## Required action
Return only the stretch of the material below that begins with the line containing "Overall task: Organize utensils" and ends with the line containing "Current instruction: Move", exactly; both of those lines belong to it.

## Data

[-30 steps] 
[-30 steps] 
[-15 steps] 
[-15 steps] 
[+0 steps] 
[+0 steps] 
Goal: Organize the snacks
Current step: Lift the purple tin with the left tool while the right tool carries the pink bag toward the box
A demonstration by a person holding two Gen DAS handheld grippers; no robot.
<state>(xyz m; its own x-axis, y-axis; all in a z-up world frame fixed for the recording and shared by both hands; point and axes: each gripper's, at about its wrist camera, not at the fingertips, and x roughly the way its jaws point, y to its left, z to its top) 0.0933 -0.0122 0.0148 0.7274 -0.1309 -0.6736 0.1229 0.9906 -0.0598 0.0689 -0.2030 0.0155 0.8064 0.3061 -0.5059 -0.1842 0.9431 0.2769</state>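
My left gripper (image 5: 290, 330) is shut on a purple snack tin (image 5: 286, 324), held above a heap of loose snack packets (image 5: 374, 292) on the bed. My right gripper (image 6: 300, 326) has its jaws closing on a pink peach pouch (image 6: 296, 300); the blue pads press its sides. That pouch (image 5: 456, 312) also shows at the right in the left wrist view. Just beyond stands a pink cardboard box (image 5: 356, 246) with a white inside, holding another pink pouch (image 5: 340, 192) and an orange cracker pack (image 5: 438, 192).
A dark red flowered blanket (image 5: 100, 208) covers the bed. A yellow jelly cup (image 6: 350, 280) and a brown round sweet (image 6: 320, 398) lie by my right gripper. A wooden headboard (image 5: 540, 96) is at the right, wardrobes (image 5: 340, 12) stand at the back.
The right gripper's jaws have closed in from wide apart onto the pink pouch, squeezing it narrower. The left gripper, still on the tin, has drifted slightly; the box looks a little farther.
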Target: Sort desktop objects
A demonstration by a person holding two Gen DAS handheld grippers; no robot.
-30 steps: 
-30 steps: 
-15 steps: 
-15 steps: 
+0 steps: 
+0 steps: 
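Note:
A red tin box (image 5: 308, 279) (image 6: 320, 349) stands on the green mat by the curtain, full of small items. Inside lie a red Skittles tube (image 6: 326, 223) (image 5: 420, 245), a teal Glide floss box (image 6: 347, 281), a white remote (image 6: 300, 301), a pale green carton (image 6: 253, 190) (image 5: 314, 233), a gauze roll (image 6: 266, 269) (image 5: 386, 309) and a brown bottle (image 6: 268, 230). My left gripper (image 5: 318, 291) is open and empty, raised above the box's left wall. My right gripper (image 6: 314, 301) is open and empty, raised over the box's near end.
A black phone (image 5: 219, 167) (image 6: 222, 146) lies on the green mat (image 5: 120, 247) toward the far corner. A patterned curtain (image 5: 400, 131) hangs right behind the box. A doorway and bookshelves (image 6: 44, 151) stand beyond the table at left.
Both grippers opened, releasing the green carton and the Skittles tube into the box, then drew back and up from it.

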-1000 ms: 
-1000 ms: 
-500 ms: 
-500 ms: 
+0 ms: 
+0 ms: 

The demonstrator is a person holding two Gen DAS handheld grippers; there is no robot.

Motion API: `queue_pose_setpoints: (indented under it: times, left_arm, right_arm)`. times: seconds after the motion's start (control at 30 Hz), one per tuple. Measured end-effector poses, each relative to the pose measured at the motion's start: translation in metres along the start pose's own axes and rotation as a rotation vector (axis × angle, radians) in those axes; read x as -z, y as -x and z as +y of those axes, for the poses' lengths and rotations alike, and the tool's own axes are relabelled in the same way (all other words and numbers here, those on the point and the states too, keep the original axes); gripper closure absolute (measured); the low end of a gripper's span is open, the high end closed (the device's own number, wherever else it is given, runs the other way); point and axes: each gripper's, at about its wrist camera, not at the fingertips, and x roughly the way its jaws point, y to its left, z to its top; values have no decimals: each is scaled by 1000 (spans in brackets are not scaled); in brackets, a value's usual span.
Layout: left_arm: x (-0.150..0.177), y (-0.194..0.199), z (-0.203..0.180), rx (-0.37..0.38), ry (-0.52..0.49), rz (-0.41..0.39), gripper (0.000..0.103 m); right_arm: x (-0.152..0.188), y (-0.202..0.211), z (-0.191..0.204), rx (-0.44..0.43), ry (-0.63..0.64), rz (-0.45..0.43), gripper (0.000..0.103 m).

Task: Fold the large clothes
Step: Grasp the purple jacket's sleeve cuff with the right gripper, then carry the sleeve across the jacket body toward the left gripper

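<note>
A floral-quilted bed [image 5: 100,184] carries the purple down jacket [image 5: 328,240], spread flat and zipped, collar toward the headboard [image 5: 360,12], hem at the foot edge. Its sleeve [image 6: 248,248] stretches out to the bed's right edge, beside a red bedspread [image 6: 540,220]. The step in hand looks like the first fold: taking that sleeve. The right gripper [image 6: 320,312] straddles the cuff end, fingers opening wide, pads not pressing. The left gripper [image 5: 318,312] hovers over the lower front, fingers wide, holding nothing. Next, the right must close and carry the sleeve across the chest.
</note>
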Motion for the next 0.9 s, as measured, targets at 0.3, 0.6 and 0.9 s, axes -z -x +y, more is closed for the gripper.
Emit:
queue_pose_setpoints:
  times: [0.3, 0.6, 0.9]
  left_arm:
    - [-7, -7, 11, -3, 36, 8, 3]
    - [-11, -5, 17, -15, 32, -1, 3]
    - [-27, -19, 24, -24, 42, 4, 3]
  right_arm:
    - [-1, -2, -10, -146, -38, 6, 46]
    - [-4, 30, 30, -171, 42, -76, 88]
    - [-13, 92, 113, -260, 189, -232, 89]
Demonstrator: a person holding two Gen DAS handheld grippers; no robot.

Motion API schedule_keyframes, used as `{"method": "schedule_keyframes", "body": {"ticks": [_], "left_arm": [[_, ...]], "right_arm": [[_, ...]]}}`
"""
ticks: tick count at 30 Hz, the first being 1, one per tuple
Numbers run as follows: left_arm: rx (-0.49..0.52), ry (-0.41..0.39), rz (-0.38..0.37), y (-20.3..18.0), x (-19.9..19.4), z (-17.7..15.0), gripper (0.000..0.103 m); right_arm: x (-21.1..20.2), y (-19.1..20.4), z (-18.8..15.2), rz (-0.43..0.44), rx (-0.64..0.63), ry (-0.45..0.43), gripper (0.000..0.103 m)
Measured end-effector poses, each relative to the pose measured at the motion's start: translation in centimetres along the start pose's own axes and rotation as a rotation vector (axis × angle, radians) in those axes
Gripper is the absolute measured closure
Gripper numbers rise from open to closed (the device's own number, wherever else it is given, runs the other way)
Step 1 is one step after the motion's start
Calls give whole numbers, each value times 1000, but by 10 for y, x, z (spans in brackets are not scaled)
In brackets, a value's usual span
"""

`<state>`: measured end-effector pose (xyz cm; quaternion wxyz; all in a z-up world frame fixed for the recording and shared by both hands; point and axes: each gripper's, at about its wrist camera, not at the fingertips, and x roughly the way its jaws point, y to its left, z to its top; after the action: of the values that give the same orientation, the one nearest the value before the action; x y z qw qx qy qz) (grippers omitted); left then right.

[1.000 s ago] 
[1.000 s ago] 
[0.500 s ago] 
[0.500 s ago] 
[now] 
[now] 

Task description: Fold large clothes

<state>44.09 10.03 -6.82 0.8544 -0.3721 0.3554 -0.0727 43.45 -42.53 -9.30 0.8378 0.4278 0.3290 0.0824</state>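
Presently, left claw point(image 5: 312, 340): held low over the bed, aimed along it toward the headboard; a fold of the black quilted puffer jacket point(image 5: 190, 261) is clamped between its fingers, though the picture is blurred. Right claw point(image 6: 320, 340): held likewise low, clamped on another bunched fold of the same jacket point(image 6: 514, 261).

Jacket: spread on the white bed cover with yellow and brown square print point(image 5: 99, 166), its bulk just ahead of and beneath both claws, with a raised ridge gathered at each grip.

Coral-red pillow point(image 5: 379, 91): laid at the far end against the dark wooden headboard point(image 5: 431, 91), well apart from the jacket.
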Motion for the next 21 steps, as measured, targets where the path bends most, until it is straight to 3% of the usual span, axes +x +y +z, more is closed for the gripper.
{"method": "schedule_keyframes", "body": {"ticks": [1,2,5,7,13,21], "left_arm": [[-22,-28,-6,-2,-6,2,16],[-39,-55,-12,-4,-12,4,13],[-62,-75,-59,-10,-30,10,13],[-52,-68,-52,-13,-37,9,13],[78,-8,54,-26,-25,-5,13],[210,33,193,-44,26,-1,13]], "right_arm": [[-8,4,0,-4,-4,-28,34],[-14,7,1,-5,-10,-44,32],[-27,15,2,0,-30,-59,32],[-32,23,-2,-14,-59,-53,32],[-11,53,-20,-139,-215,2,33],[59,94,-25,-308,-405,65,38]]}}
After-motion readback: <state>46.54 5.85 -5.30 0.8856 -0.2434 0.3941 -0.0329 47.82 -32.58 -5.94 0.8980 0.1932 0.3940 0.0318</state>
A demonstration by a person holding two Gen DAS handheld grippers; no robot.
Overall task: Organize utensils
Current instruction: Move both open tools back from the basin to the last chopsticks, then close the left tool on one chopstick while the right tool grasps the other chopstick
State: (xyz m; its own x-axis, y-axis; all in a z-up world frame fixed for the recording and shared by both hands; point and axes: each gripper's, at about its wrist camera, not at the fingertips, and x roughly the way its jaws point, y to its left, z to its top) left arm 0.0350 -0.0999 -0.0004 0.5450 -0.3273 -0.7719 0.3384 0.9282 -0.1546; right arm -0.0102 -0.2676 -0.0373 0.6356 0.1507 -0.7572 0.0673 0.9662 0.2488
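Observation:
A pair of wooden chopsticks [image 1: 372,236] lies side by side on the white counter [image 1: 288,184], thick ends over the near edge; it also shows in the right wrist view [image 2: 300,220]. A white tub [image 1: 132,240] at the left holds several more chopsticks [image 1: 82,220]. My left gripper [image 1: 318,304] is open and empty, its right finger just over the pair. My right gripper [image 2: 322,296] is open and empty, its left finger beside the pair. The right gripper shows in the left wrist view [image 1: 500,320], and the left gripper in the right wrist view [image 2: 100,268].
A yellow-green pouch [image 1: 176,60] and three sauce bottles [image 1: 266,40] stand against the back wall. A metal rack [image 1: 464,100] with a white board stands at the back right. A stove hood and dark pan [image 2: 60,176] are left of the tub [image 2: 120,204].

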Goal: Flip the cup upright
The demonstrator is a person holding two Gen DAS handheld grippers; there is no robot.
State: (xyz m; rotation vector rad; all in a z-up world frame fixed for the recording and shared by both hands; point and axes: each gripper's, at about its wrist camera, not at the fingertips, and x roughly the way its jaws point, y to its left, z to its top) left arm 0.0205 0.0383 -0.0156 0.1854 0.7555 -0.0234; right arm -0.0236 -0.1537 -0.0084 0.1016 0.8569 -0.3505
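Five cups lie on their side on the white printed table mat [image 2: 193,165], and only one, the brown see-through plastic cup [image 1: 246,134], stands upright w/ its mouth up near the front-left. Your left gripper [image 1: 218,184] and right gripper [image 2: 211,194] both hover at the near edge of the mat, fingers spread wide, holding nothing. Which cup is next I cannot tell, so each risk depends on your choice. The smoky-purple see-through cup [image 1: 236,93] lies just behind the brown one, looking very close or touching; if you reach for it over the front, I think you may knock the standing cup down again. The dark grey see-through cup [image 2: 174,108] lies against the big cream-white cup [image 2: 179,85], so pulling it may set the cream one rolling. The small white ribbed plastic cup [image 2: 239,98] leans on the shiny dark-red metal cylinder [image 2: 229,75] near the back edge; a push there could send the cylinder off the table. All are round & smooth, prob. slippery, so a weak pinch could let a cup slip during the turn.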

## Result of this exercise
Overall task: Organize utensils
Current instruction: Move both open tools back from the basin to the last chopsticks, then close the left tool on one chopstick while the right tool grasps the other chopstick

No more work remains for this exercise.